TASK TO CARRY OUT:
Which lines of the data hold the word "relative"? Copy all of them.

SOURCE INFORMATION:
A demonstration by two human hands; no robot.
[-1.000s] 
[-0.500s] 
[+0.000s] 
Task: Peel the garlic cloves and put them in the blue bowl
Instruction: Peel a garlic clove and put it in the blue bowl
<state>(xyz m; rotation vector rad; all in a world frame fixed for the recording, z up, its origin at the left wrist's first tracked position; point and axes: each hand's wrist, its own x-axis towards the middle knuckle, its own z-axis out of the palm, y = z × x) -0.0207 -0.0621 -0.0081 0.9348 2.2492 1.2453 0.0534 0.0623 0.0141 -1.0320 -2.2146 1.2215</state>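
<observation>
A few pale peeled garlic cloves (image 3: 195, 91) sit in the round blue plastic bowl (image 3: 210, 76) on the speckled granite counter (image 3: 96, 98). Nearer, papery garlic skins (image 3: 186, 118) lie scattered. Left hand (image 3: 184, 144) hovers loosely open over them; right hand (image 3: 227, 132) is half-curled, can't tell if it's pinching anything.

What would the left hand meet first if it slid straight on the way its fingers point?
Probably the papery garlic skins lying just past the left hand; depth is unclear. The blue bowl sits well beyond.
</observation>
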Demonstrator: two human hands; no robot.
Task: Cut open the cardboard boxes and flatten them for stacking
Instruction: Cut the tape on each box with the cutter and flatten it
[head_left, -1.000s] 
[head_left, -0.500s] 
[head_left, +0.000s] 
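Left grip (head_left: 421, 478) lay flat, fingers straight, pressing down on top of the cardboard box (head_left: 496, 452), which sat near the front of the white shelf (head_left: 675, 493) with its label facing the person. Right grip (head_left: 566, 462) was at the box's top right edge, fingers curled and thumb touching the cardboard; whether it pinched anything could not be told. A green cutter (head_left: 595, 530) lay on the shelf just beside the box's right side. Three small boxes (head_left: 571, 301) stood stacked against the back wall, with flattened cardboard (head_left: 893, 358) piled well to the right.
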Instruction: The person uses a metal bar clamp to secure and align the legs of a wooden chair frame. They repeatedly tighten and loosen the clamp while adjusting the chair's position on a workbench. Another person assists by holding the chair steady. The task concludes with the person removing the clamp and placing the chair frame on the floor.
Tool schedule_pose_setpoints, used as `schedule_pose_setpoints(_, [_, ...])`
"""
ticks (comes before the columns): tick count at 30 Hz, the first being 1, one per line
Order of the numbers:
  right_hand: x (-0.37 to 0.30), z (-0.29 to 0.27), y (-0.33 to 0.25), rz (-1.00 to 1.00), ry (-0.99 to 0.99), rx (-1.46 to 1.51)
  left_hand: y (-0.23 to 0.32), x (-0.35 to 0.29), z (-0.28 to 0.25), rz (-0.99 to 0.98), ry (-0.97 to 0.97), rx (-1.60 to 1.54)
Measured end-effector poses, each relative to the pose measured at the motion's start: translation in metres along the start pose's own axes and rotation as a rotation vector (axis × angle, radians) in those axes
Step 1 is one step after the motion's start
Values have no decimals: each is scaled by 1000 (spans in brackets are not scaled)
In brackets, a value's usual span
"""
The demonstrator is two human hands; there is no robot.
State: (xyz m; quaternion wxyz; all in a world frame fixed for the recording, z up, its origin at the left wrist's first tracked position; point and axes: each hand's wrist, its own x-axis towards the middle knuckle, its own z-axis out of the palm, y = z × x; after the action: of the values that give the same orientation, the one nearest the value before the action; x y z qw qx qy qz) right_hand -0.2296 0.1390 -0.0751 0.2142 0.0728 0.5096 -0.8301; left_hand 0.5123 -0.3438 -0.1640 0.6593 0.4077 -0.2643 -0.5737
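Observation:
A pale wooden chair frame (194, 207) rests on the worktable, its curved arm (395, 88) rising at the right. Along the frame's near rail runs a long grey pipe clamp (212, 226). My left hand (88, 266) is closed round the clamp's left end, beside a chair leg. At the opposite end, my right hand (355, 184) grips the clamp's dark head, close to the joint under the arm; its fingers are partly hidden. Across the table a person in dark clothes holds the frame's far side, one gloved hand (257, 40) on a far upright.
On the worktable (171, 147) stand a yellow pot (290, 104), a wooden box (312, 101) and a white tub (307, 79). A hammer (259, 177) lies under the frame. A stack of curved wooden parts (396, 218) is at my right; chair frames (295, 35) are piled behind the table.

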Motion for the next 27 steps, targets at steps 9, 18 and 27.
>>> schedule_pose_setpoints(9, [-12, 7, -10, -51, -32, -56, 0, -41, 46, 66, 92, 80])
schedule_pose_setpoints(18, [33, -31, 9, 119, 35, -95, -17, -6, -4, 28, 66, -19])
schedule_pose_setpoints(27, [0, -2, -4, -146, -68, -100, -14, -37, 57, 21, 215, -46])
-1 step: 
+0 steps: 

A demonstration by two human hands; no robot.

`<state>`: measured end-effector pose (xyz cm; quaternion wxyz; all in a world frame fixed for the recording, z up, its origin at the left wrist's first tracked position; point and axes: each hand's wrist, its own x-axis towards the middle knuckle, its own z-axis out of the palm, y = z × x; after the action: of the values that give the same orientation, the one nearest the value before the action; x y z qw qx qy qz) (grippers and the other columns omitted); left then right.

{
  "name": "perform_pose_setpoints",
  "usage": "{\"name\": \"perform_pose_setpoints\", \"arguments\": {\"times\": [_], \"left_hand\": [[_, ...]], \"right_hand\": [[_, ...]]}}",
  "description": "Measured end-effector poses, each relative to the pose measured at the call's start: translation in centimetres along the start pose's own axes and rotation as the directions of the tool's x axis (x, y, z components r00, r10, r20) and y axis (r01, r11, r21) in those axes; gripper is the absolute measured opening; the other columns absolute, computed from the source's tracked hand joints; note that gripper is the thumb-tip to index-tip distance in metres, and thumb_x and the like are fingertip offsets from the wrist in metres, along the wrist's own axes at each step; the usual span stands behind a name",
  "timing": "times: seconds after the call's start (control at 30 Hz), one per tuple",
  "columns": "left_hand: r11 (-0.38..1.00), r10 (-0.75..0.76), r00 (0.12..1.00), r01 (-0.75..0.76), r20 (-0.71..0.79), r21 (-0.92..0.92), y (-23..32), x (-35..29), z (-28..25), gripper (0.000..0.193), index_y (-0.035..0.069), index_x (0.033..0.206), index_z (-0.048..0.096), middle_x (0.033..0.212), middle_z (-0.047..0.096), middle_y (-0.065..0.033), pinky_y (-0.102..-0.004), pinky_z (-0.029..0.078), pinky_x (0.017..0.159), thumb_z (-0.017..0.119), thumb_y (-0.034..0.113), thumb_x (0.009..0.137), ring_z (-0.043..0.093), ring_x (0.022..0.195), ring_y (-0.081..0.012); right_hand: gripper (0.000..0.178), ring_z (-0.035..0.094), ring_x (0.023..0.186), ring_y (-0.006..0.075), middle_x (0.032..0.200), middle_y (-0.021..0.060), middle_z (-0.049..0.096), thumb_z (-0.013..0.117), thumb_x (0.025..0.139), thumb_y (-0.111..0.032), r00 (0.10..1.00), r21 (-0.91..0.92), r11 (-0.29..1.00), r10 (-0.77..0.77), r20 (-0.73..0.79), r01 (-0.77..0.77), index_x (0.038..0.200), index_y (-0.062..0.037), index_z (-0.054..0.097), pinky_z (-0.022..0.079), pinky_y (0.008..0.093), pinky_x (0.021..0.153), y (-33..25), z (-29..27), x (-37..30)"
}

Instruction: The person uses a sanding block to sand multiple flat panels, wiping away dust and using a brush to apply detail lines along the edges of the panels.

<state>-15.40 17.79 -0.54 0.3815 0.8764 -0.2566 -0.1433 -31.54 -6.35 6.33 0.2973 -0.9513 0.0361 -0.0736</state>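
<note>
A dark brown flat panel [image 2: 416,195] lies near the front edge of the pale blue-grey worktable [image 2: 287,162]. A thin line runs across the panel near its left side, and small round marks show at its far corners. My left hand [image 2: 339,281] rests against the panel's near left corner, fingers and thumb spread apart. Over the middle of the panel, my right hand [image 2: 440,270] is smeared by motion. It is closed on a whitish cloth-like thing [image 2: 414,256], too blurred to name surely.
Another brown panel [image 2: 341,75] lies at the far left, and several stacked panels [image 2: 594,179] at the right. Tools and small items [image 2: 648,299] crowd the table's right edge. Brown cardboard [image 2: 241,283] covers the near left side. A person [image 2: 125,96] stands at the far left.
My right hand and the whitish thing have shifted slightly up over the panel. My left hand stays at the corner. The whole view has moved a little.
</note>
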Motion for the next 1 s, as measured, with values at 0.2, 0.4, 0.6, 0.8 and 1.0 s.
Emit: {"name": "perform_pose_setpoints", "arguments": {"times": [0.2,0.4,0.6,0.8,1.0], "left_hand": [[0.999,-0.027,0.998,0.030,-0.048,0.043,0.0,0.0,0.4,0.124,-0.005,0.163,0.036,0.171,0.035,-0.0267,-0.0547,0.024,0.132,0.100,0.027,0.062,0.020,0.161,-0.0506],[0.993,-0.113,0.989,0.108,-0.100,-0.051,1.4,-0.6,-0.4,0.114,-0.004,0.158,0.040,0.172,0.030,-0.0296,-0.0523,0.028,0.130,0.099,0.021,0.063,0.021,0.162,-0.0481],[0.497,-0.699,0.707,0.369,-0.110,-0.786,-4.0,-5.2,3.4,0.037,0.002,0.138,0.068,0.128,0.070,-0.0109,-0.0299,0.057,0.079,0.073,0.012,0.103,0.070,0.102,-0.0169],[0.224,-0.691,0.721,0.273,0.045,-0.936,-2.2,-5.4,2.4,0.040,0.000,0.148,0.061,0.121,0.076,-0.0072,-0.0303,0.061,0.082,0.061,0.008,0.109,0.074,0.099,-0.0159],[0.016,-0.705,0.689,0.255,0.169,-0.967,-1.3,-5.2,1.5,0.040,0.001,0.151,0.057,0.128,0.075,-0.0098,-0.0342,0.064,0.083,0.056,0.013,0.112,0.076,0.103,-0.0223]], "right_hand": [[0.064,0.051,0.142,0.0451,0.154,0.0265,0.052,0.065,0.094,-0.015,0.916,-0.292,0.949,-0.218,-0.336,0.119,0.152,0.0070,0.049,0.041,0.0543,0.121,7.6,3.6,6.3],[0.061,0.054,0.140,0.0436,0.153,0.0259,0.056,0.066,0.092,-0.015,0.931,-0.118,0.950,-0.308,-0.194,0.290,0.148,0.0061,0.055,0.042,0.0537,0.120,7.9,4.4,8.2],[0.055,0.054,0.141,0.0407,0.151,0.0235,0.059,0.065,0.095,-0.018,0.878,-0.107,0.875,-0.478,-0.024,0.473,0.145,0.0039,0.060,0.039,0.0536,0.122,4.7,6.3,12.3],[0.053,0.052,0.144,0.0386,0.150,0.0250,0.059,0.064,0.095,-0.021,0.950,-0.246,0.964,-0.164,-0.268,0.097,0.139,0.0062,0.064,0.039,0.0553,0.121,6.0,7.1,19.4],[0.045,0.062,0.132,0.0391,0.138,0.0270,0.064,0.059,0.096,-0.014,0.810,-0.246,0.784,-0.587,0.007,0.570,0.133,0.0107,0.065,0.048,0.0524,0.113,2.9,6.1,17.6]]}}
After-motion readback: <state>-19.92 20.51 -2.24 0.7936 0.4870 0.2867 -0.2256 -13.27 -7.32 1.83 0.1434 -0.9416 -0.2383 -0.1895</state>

RESPONSE BOX:
Measured end-effector poses, each relative to the pose measured at the motion's start: translation in metres along the start pose's own axes and rotation as a rotation vector (axis × angle, radians) in those axes
  "description": "Measured end-effector poses, each relative to the pose measured at the call's start: translation in centimetres along the start pose's own axes and rotation as the directions of the tool's x axis (x, y, z components r00, r10, r20) and y axis (r01, r11, r21) in those axes; gripper is the absolute measured opening; the other columns absolute, computed from the source's tracked hand joints; note that gripper is the thumb-tip to index-tip distance in metres, and thumb_x and the like are fingertip offsets from the wrist in metres, along the wrist's own axes at each step; the usual span stands behind a name",

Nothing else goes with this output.